TASK TO CARRY OUT:
Would you copy out the following entries exactly, without any of the pictures?

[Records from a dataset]
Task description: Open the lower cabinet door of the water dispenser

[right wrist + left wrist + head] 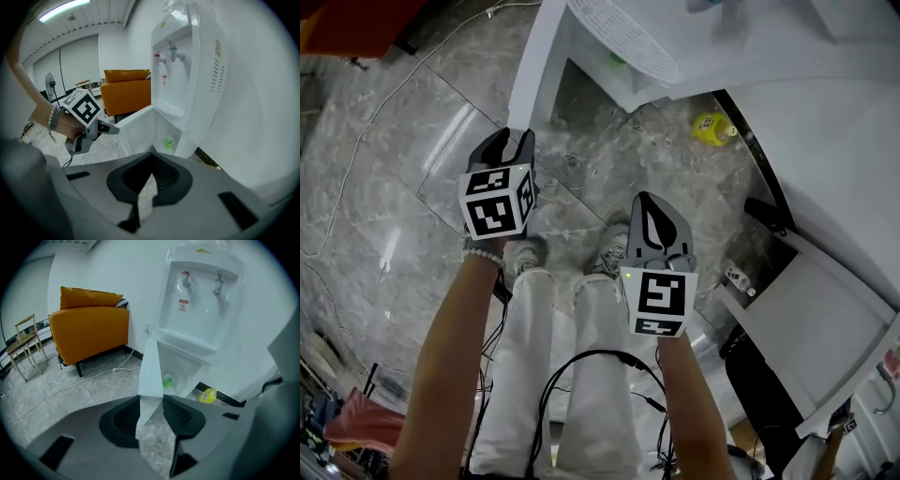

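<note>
The water dispenser [197,310] stands white against the wall. Its lower cabinet door [151,366], a plain white panel, is swung wide out over the grey marble floor [93,392] and appears edge-on in the left gripper view. The left gripper [151,401] has its jaws part-way apart with the door's free edge between them, and the pads seem to touch it on both sides. Inside the open compartment stands a small green cup [168,380]. A yellow bottle [207,395] sits on the floor just beside the dispenser's base. The right gripper [152,161] hangs near, apart from the door, its jaws closed together on nothing.
</note>
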A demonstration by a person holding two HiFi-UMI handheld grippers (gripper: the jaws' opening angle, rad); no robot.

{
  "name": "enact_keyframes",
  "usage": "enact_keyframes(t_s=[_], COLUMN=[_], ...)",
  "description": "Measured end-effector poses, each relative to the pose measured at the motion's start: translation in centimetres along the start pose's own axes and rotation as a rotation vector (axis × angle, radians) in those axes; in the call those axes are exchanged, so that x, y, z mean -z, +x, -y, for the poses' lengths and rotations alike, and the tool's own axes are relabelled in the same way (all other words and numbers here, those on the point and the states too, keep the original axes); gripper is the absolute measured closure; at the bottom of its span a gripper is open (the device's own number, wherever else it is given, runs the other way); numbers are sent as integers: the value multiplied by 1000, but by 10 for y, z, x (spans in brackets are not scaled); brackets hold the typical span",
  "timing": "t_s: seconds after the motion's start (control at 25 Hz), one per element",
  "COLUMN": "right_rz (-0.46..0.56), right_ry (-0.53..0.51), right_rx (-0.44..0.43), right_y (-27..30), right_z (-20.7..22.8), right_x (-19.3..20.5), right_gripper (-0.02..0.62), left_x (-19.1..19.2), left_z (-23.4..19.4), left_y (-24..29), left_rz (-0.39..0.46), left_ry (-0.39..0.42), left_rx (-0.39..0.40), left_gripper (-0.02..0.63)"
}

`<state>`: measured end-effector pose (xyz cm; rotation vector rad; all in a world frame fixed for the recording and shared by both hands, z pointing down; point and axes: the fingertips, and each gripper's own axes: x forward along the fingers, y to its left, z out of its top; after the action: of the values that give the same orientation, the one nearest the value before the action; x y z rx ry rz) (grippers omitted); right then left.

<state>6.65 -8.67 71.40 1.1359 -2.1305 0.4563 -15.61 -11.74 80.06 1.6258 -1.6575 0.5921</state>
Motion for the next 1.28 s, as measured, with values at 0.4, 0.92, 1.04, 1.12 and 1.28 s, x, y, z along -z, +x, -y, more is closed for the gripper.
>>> enact_keyframes(t_s=[0.4, 0.92, 1.04, 1.12, 1.28], right_rz=[-25, -37, -40, -44, -44], right_ry=[-7, -12, -8, -8, 15], right_rx=[26, 64, 68, 71, 74], right_y=[1, -1, -1, -1, -3], right_z=[-14, -8, -10, -11, -14], right_x=[1, 1, 3, 5, 3], right_gripper=[592, 592, 592, 592, 592], left_x=[-15, -40, -44, -44, -35], left_z=[-62, -122, -131, -132, -129], left_y=[-2, 9, 10, 9, -4], left_rz=[29, 44, 50, 55, 58], left_ry=[18, 23, 3, -14, -16], left_rx=[-63, -177, -196, -191, -190], left_gripper=[465, 474, 474, 472, 465])
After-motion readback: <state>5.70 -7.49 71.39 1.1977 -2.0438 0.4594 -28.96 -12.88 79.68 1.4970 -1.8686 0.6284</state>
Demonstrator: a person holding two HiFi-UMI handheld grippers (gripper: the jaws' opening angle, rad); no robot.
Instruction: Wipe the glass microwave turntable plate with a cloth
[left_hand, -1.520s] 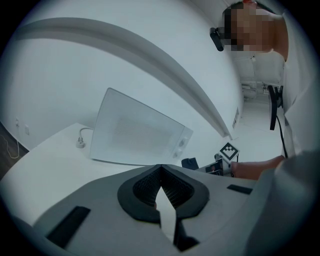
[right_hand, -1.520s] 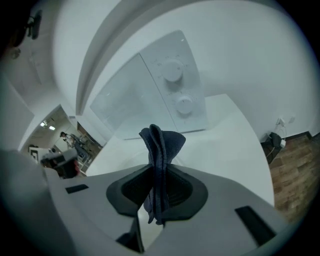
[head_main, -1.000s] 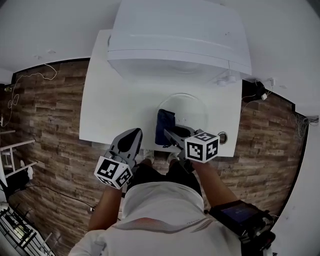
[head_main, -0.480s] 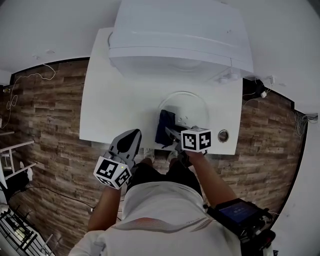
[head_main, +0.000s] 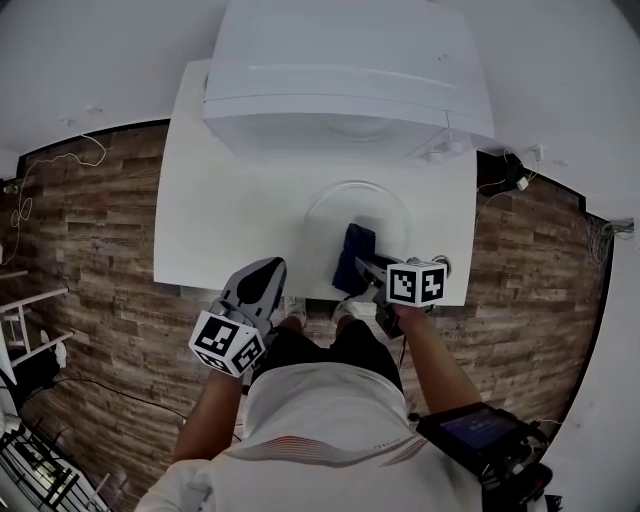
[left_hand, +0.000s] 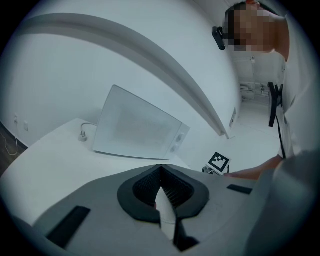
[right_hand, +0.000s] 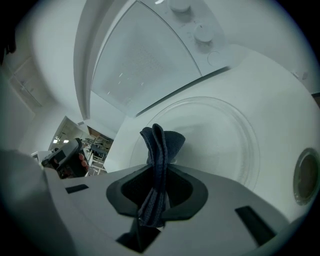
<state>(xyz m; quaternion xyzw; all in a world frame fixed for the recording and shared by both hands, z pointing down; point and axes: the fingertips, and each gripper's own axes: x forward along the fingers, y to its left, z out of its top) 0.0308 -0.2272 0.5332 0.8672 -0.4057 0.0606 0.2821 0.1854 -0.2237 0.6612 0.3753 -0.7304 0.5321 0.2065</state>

SOLUTION:
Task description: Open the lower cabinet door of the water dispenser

[right wrist + left wrist + head] 

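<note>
The water dispenser [197,310] stands white against the wall. Its lower cabinet door [151,366], a plain white panel, is swung wide out over the grey marble floor [93,392] and appears edge-on in the left gripper view. The left gripper [151,401] has its jaws part-way apart with the door's free edge between them, and the pads seem to touch it on both sides. Inside the open compartment stands a small green cup [168,380]. A yellow bottle [207,395] sits on the floor just beside the dispenser's base. The right gripper [152,161] hangs near, apart from the door, its jaws closed together on nothing.
</note>
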A demonstration by a person holding two HiFi-UMI handheld grippers (gripper: the jaws' opening angle, rad); no robot.

{
  "name": "enact_keyframes",
  "usage": "enact_keyframes(t_s=[_], COLUMN=[_], ...)",
  "description": "Measured end-effector poses, each relative to the pose measured at the motion's start: translation in centimetres along the start pose's own axes and rotation as a rotation vector (axis × angle, radians) in those axes; in the call those axes are exchanged, so that x, y, z mean -z, +x, -y, for the poses' lengths and rotations alike, and the tool's own axes are relabelled in the same way (all other words and numbers here, those on the point and the states too, keep the original axes); gripper is the absolute measured closure; at the bottom of its span a gripper is open (the device's own number, wherever else it is given, runs the other way); numbers are sent as integers: the value multiplied by 1000, but by 10 for y, z, x (spans in brackets are not scaled); brackets hold the typical span",
  "timing": "t_s: seconds after the motion's start (control at 25 Hz), one per element",
  "COLUMN": "right_rz (-0.46..0.56), right_ry (-0.53..0.51), right_rx (-0.44..0.43), right_y (-27..30), right_z (-20.7..22.8), right_x (-19.3..20.5), right_gripper (-0.02..0.62), left_x (-19.1..19.2), left_z (-23.4..19.4), left_y (-24..29), left_rz (-0.39..0.46), left_ry (-0.39..0.42), left_rx (-0.39..0.40), left_gripper (-0.02..0.63)"
}

`<state>`: measured end-effector pose (xyz cm; rotation vector rad; all in a world frame fixed for the recording and shared by both hands, z pointing down; point and axes: the fingertips, and each gripper's own axes: x forward along the fingers, y to its left, z out of its top; after the action: of the values that give the same orientation, the one nearest the value before the action; x y z rx ry rz) (grippers omitted); right then left.

<state>6.65 -8.67 71.40 1.1359 -2.1305 0.4563 -15.61 -11.74 80.06 1.6258 -1.6575 0.5921</state>
Motion for the next 1.28 s, as measured, with values at 0.4, 0.92, 1.04, 1.12 and 1.28 s, x, y, z along -z, +x, -y, more is closed for the gripper.
>>> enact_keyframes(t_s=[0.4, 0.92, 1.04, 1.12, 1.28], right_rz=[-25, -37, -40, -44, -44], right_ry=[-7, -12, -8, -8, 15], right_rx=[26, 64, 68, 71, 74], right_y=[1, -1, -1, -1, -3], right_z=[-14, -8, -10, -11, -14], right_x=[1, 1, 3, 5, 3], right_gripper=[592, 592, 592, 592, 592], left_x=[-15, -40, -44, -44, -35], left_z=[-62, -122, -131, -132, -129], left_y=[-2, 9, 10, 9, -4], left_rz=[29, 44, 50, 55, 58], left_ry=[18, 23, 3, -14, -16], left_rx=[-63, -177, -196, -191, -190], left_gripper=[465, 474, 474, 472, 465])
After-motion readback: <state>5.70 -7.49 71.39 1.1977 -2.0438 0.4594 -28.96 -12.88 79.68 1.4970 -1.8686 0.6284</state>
Demonstrator: a person holding two HiFi-UMI handheld grippers (gripper: the jaws' opening angle, rad); no robot.
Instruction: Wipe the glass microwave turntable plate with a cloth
[left_hand, -1.520s] 
[right_hand, -1.520s] 
[head_main, -1.000s] 
[head_main, -0.480s] 
[head_main, +0.000s] 
[left_hand, +0.000s] 
[right_hand, +0.000s] 
<state>(xyz m; quaternion xyzw; all in a world frame fixed for the recording and shared by both hands, z pointing down; point and axes: the fingertips, and each gripper's own axes: x forward along the fingers, y to its left, z out of its top) 0.0308 -0.2272 0.5332 0.8672 -0.4057 0.0606 0.2821 0.1854 -0.2237 0.6612 0.3753 -0.7304 0.5321 0.2065</state>

The answer has been fully stated.